Go through the listing and set it down exactly, leaving out its pictures.

- _Source data_
=-=-=
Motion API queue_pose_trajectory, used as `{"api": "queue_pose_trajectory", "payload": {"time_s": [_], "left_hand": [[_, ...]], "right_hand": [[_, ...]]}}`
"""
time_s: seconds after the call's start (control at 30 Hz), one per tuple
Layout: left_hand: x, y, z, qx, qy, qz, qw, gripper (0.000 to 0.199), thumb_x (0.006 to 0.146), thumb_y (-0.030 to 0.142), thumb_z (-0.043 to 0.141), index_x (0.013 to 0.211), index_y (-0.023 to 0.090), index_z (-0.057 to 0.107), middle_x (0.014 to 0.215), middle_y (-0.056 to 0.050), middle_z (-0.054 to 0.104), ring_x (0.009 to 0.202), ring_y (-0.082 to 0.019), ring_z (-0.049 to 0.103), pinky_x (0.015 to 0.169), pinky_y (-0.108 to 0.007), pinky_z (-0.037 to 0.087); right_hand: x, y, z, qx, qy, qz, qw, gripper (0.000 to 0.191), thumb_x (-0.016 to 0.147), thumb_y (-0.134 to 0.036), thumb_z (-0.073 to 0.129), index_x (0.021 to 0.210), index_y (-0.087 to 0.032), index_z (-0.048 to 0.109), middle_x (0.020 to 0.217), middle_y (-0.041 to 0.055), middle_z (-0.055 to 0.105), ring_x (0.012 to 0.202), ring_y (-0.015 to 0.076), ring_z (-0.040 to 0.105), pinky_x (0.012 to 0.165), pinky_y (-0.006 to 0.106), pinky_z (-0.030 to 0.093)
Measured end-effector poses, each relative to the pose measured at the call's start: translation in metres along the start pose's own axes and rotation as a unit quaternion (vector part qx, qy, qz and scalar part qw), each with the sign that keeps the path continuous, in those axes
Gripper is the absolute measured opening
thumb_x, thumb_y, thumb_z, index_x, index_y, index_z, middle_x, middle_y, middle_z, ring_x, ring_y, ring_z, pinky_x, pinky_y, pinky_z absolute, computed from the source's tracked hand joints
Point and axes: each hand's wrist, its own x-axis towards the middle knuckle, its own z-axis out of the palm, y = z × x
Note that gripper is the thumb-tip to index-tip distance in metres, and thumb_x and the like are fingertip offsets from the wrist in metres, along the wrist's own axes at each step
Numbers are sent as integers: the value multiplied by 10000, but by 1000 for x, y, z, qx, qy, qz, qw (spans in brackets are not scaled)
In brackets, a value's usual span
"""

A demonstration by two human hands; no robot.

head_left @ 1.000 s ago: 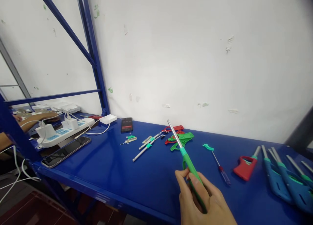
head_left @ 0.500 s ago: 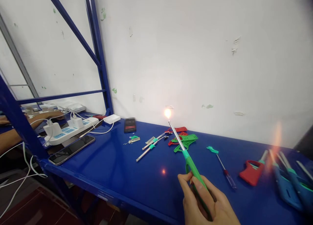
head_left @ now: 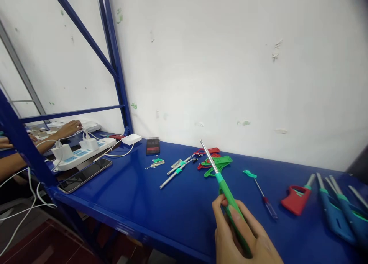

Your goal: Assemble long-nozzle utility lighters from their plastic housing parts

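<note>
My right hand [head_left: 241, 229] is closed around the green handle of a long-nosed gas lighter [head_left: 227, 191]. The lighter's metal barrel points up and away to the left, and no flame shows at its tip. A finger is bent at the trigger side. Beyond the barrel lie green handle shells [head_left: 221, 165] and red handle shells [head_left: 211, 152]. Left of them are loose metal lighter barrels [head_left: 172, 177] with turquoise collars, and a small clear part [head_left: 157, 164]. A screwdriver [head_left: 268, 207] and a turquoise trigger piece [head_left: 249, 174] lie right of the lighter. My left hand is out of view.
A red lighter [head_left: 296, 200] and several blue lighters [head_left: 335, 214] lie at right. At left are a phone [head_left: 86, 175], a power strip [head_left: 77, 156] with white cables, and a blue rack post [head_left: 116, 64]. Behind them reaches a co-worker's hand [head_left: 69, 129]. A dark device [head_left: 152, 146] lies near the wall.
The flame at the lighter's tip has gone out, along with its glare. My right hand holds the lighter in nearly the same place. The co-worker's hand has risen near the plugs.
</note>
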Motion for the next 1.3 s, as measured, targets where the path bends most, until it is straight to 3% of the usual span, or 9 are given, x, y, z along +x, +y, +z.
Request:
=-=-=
- _Finished task_
Motion API queue_pose_trajectory, used as `{"api": "queue_pose_trajectory", "payload": {"time_s": [_], "left_hand": [[_, ...]], "right_hand": [[_, ...]]}}`
"""
time_s: seconds after the call's start (control at 30 Hz), one per tuple
Layout: left_hand: x, y, z, qx, qy, qz, qw, gripper (0.000 to 0.199), thumb_x (0.006 to 0.146), thumb_y (-0.030 to 0.142), thumb_z (-0.043 to 0.141), index_x (0.013 to 0.211), index_y (-0.023 to 0.090), index_z (-0.057 to 0.107), middle_x (0.014 to 0.215), middle_y (-0.056 to 0.050), middle_z (-0.054 to 0.104), ring_x (0.009 to 0.202), ring_y (-0.082 to 0.019), ring_z (-0.049 to 0.103), pinky_x (0.015 to 0.169), pinky_y (-0.108 to 0.007), pinky_z (-0.037 to 0.087); right_hand: x, y, z, qx, qy, qz, qw, gripper (0.000 to 0.191), thumb_x (-0.016 to 0.147), thumb_y (-0.134 to 0.036), thumb_z (-0.073 to 0.129), index_x (0.021 to 0.210), index_y (-0.087 to 0.032), index_z (-0.048 to 0.109), middle_x (0.020 to 0.217), middle_y (-0.041 to 0.055), middle_z (-0.055 to 0.105), ring_x (0.012 to 0.202), ring_y (-0.015 to 0.076), ring_z (-0.040 to 0.105), pinky_x (0.012 to 0.165), pinky_y (-0.006 to 0.106), pinky_z (-0.030 to 0.093)
Measured end-effector poses, each relative to the pose measured at the call's start: translation in metres along the start pose's own axes and rotation as a unit quaternion (vector part qx, qy, qz and scalar part qw), each with the sign that keeps the path continuous, in those axes
Gripper is the absolute measured opening
thumb_x, thumb_y, thumb_z, index_x, index_y, index_z, middle_x, middle_y, middle_z, ring_x, ring_y, ring_z, pinky_x, pinky_y, pinky_z absolute, computed from the source's tracked hand joints
Point and axes: each hand's wrist, its own x-axis towards the middle knuckle, its own z-axis out of the palm, y = z × x
Note that gripper is the thumb-tip to index-tip distance in metres, and thumb_x and the like are fingertip offsets from the wrist in metres, along the wrist's own axes at each step
Numbers are sent as integers: the value multiplied by 10000, but by 1000 for x, y, z, qx, qy, qz, qw (spans in brackets are not scaled)
In brackets, a value's usual span
"""

A demonstration by two human hands; no robot.

head_left @ 1.000 s ago: 
head_left @ 0.500 s ago: 
head_left @ now: 

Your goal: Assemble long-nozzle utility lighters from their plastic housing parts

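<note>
My right hand [head_left: 241, 229] is closed around the green handle of a long-nosed gas lighter [head_left: 227, 191]. The lighter's metal barrel points up and away to the left, and no flame shows at its tip. A finger is bent at the trigger side. Beyond the barrel lie green handle shells [head_left: 221, 165] and red handle shells [head_left: 211, 152]. Left of them are loose metal lighter barrels [head_left: 172, 177] with turquoise collars, and a small clear part [head_left: 157, 164]. A screwdriver [head_left: 268, 207] and a turquoise trigger piece [head_left: 249, 174] lie right of the lighter. My left hand is out of view.
A red lighter [head_left: 296, 200] and several blue lighters [head_left: 335, 214] lie at right. At left are a phone [head_left: 86, 175], a power strip [head_left: 77, 156] with white cables, and a blue rack post [head_left: 116, 64]. Behind them reaches a co-worker's hand [head_left: 69, 129]. A dark device [head_left: 152, 146] lies near the wall.
The flame at the lighter's tip has gone out, along with its glare. My right hand holds the lighter in nearly the same place. The co-worker's hand has risen near the plugs.
</note>
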Motion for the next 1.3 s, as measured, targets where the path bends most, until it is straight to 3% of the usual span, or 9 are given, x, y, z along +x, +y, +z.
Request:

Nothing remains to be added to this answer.